HOWARD WALSH AND MARY WALSH, HIS WIFE, PLAINTIFFS,
v.
NICHOLAS A. MATTERA, ESQ., DEFENDANT, AND BRUNNOCK & FLEMING, ESQS. AND MICHELE MORDKOFF, ESQ. DEFENDANTS-THIRD-PARTY PLAINTIFFS-APPELLANTS,
v.
RUTGERS CASUALTY INSURANCE COMPANY, THIRD-PARTY DEFENDANT-RESPONDENT.



On appeal from the Superior Court of New Jersey, Law Division, Ocean County, L-229-03.

The opinion of the court was delivered by: R. B. Coleman, J.A.D.

NOT FOR PUBLICATION WITHOUT THE APPROVAL OF THE COMMITTEE ON OPINIONS

APPROVED FOR PUBLICATION

Argued May 11, 2005

Before Judges Newman, R. B. Coleman and Bilder.

On January 16, 2003, plaintiff Howard Walsh (Walsh) filed a complaint in the Law Division, Ocean County, against defendant/ third-party plaintiff, Brunnock & Fleming (B&F) alleging legal malpractice in B&F's handling of an underinsured motorist (UIM) claim arising out of a February 16, 1993 accident in New York in which Walsh, a pedestrian who resides in New Jersey, was struck by a taxicab driven by a New York resident and owned by a New York corporation. B&F answered the complaint, denying the breach of any duty owed to Walsh, and filed a third-party complaint against Rutgers Casualty Insurance Company (Rutgers), for a declaration that Rutgers was obligated to Walsh for any UIM claim arising from Walsh's 1993 accident and injuries. In its answer to B&F's third-party complaint, Rutgers asserted as one of its affirmative defenses that the claim for UIM benefits was barred by the applicable statute of limitations.

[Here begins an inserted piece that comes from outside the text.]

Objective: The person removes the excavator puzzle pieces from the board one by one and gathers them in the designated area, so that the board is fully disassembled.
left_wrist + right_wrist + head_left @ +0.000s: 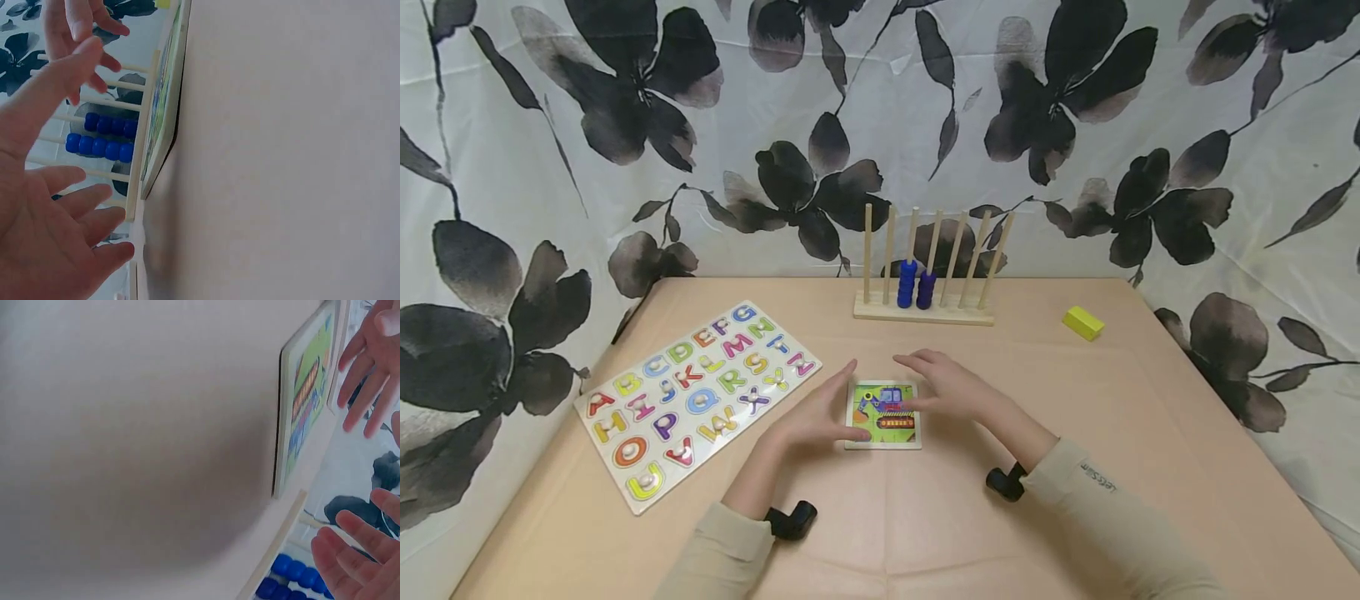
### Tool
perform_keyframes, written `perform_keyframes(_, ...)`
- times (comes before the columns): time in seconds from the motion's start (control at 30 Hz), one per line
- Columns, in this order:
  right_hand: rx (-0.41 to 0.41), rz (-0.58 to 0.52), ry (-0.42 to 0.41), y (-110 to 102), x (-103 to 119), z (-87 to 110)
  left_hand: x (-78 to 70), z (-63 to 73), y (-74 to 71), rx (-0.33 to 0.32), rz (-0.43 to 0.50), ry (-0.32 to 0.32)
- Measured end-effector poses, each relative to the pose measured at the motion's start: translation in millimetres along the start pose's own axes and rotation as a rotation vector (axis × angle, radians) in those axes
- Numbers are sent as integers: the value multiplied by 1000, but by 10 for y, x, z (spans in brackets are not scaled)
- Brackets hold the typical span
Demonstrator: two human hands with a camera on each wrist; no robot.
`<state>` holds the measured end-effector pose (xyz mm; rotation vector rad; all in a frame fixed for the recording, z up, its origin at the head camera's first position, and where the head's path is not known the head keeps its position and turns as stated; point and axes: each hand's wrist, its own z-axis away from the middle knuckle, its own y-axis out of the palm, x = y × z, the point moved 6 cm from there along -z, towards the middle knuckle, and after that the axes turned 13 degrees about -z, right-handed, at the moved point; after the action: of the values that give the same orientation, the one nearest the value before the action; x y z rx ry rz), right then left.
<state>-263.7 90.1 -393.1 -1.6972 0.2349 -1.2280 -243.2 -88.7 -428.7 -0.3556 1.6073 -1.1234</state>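
A small square picture puzzle with a digger on a green ground lies flat on the table. My left hand hovers at its left side, thumb over the lower left part of the picture. Opposite it, my right hand hovers at the upper right, a fingertip overlapping the picture's right edge. Both hands have their fingers spread and hold nothing. The left wrist view shows the left palm raised above the table beside the puzzle's edge. In the right wrist view, the right fingers are likewise raised and apart.
An alphabet board with colourful knobbed letters lies slanted at the left. Behind the puzzle stands a wooden peg rack with blue beads and purple beads on two pegs. A yellow block sits at the back right.
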Motion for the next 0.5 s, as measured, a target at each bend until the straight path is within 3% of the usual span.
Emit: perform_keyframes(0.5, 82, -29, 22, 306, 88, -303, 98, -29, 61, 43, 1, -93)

At the end of the discovery period, B&F filed a motion for summary judgment against Rutgers asking the court to apply New York's statute of limitations to the claim for UIM benefits and asserting that under the plain language of the policy, Walsh is entitled to UIM coverage. Under New York law, the six year statute of limitations for a UIM claim does not begin to run until the tortfeasor's liability policy is exhausted and, if that state's law applies, the claim for UIM benefits would be timely. Rutgers filed its opposition to B&F's motion and cross-moved for summary judgment, arguing the New Jersey statute of limitations applies and that it runs from the date of the occurrence. So viewed, the claim for UIM benefits is time barred.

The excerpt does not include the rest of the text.